INSTRUCTIONS FOR THE TASK: Could you transcribe the material below exactly, without leaving out a single line?

SUPPLIED MATERIAL:
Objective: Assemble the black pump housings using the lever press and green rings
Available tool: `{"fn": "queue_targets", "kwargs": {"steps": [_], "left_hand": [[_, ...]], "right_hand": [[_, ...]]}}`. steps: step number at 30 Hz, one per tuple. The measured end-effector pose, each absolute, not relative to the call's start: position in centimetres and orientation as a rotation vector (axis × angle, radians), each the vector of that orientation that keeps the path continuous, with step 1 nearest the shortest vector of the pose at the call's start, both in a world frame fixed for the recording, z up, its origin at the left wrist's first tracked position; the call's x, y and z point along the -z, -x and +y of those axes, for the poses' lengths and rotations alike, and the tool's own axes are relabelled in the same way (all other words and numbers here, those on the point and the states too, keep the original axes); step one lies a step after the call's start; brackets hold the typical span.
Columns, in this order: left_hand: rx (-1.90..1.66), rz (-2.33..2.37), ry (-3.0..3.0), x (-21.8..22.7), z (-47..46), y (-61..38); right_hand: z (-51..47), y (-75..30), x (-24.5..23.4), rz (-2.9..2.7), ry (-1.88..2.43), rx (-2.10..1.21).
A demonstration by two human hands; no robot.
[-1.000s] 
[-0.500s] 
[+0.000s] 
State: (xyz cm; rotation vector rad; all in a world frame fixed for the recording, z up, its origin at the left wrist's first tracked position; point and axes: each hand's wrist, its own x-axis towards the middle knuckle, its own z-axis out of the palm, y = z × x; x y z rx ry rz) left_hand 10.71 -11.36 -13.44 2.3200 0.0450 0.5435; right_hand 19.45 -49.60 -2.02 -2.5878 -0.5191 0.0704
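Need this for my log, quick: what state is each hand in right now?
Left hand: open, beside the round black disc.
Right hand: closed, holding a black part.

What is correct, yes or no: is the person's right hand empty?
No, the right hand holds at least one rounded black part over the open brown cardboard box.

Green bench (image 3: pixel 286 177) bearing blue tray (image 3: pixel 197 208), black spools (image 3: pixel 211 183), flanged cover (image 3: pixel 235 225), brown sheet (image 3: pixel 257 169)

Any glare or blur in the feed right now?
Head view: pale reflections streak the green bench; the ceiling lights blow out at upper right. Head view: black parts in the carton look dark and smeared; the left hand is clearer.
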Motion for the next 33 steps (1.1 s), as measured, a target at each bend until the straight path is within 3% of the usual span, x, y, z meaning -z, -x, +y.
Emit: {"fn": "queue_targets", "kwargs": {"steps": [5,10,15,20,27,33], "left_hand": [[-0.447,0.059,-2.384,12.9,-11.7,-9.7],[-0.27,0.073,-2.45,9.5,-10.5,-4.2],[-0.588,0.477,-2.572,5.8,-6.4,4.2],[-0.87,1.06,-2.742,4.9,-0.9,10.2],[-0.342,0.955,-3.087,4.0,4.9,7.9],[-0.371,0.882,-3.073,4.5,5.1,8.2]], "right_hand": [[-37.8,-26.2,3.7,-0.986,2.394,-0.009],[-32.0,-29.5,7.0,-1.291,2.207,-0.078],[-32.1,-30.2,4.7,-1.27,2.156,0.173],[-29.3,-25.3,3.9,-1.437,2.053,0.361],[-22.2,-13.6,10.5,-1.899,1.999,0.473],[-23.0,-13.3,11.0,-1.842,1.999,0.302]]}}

ANSWER BELOW:
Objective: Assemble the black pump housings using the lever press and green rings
Available tool: `{"fn": "queue_targets", "kwargs": {"steps": [_], "left_hand": [[_, ...]], "right_hand": [[_, ...]]}}`. steps: step number at 30 Hz, one per tuple. The measured end-effector pose, each absolute, not relative to the call's start: position in centimetres and orientation as a rotation vector (axis × angle, radians), each the vector of that orientation that keeps the path continuous, with step 1 nearest the shortest vector of the pose at the call's start, both in a world frame fixed for the recording, z up, its origin at the left wrist's first tracked position; the call's x, y and z point along the -z, -x and +y of those axes, for the poses' lengths and rotations alike, and the tool's own axes are relabelled in the same way (all other words and numbers here, those on the point and the states too, keep the original axes); step one lies a step after the call's start; brackets hold the typical span.
Columns, in this order: left_hand: rx (-1.90..1.66), rz (-2.33..2.37), ry (-3.0..3.0), x (-21.8..22.7), z (-47..46), y (-61..38); right_hand: z (-51..47), y (-75..30), x (-24.5..23.4), rz (-2.9..2.7), ry (-1.88..2.43), rx (-2.10..1.21).
A demonstration by two human hands; no robot.
[-1.000s] 
[-0.500s] 
[+0.000s] 
State: (xyz cm; rotation vector rad; all in a world frame fixed for the recording, z up, its origin at the left wrist's first tracked position; point and axes: each hand's wrist, its own x-axis towards the middle knuckle, its own z-axis out of the palm, y = z × x; x y z rx ry rz) left_hand 10.71 -11.36 -13.44 2.3200 0.0450 0.5435; right_hand 19.45 -49.60 -2.02 -2.5878 -0.5191 0.0704
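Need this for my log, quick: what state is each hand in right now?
Left hand: open, beside the round black disc.
Right hand: closed, holding a black part.

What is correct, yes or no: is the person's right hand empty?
No, the right hand holds at least one rounded black part over the open brown cardboard box.

Green bench (image 3: pixel 286 177) bearing blue tray (image 3: pixel 197 208), black spools (image 3: pixel 211 183), flanged cover (image 3: pixel 235 225), brown sheet (image 3: pixel 257 169)

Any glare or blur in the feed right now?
Head view: pale reflections streak the green bench; the ceiling lights blow out at upper right. Head view: black parts in the carton look dark and smeared; the left hand is clearer.
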Motion for the next 33 steps (1.1 s), as measured, a target at each bend until the straight path is within 3% of the usual span, x, y, z meaning -z, -x, +y.
Emit: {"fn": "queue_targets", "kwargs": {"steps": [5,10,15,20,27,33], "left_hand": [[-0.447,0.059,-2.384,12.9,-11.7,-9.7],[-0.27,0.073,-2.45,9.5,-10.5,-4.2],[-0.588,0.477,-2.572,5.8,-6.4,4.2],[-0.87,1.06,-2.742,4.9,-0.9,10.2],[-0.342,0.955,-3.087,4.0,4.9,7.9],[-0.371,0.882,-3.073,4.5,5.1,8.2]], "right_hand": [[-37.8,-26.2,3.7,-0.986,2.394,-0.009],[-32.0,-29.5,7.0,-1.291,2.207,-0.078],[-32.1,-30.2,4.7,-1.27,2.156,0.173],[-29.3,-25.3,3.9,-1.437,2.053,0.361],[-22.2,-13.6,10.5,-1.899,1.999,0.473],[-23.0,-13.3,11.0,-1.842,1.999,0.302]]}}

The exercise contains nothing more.